■ Provided material
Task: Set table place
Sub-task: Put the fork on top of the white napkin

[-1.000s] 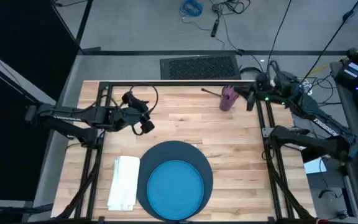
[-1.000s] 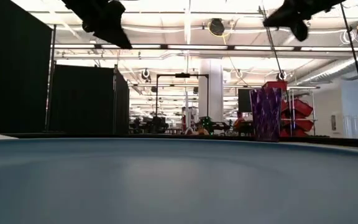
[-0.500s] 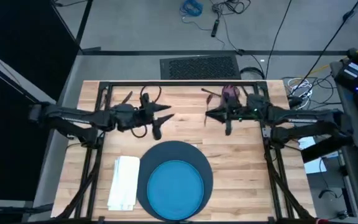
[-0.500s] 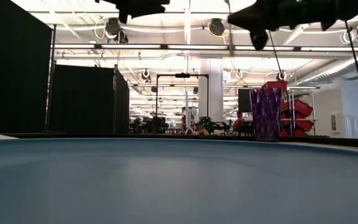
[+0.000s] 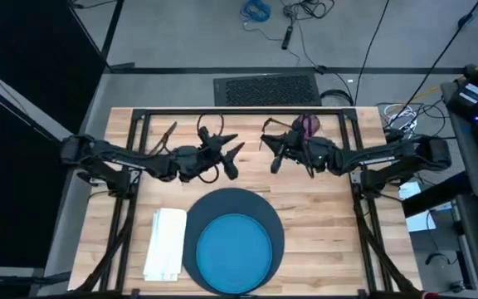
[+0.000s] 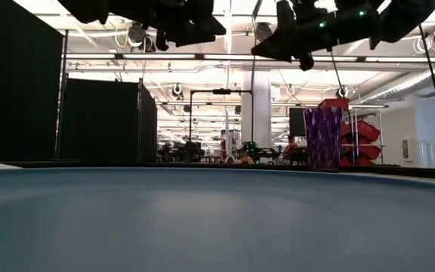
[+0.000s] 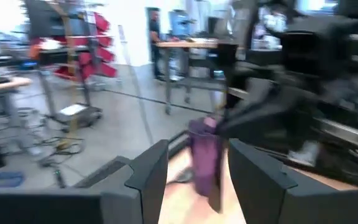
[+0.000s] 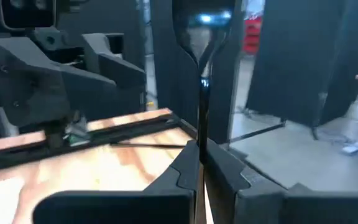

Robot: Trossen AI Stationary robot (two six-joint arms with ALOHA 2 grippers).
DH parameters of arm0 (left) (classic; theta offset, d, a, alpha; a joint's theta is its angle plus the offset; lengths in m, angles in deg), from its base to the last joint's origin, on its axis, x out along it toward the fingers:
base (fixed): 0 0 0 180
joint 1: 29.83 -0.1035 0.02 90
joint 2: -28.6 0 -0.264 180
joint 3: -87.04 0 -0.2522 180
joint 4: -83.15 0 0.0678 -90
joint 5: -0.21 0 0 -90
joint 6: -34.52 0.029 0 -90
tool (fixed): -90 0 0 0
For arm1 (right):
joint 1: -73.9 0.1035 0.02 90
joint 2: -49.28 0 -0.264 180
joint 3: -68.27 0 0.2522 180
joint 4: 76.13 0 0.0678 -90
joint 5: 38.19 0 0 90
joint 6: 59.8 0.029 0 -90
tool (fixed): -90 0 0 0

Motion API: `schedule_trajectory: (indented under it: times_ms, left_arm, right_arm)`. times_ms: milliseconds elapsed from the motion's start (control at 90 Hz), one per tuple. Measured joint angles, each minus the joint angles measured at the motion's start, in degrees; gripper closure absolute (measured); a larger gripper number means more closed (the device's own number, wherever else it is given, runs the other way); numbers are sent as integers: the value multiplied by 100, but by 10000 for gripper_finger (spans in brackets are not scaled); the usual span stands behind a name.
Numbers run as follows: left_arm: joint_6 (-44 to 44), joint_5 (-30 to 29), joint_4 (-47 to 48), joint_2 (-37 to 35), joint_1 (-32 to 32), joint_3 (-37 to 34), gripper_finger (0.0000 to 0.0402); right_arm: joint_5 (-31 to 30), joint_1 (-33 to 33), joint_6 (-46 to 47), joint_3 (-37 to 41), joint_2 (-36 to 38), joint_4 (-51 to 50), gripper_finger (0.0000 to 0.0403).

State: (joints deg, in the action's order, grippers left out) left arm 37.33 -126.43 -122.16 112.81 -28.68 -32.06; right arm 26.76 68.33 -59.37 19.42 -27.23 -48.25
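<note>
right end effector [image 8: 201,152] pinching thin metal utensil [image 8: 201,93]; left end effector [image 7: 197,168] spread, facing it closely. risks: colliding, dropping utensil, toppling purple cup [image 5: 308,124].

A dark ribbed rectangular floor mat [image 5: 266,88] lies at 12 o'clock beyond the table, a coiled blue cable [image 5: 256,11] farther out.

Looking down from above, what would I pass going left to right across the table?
White napkin → left claw → right claw → purple cup. The blue plate lies between napkin and cup, below the claws.
</note>
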Motion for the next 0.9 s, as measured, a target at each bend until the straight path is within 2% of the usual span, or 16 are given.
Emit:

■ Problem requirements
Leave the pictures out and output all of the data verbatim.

■ The completed task
Task: Set table place
Sub-task: Put the fork on top of the white napkin

[-1.000s] 
[-1.000s] 
[-0.500s] 
[-0.500s] 
[+0.000s] 
[+0.000s] 
[+0.000s] 
[+0.000s] 

Robot: Trossen AI Stationary robot (two six-joint arms with ALOHA 2 grippers).
DH parameters of arm0 (left) (classic; theta offset, d, a, alpha; a joint's theta is its angle plus the offset; lengths in m, angles in deg), from its base to the last joint's origin, on its axis, x out along it toward the fingers:
base (fixed): 0 0 0 180
joint 1: 29.83 -0.1035 0.02 90
joint 2: -28.6 0 -0.264 180
joint 3: -87.04 0 -0.2522 180
joint 4: -83.15 0 0.0678 -90
joint 5: -0.21 0 0 -90
joint 6: -34.52 0.029 0 -90
tool (fixed): -90 0 0 0
For arm1 (right):
joint 1: -73.9 0.1035 0.02 90
joint 2: -49.28 0 -0.264 180
joint 3: -68.27 0 0.2522 180
joint 4: 76.13 0 0.0678 -90
joint 5: 38.19 0 0 90
joint 6: 59.8 0.029 0 -90
tool (fixed): -90 0 0 0

Motion API: `schedule_trajectory: (indented under it: times_ms, left_arm, right_arm)`. times_ms: milliseconds elapsed from the motion's start (control at 90 Hz), one per tuple. Measured joint angles, each minus the joint angles measured at the motion's start, in degrees; gripper closure absolute (measured); a larger gripper number means more closed (the device's own number, wherever else it is given, runs the other way); numbers are sent as integers: the value multiplied by 100, but by 10000 for gripper_finger (spans in brackets are not scaled); the usual span stands behind a name.
Numbers run as follows: left_arm: joint_6 (-44 to 44), joint_5 (-30 to 29), joint_4 (-47 to 48), joint_2 (-37 to 35), joint_1 (-32 to 32), joint_3 (-37 to 34), gripper_finger (0.0000 to 0.0402); right_arm: joint_5 (-31 to 30), joint_1 (-33 to 33), joint_6 (-46 to 47), joint_3 (-37 to 41), joint_2 (-36 to 38), joint_4 (-51 to 50), gripper_finger (0.0000 to 0.0403).

State: (joints deg, in the action's order, grippers left out) left arm 37.33 -126.43 -122.16 112.81 -28.68 -32.06; right arm 26.76 68.33 -59.37 19.42 -27.23 -48.25
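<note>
right end effector [image 8: 201,152] pinching thin metal utensil [image 8: 201,93]; left end effector [image 7: 197,168] spread, facing it closely. risks: colliding, dropping utensil, toppling purple cup [image 5: 308,124].

A dark ribbed rectangular floor mat [image 5: 266,88] lies at 12 o'clock beyond the table, a coiled blue cable [image 5: 256,11] farther out.

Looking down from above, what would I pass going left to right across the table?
White napkin → left claw → right claw → purple cup. The blue plate lies between napkin and cup, below the claws.
</note>
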Motion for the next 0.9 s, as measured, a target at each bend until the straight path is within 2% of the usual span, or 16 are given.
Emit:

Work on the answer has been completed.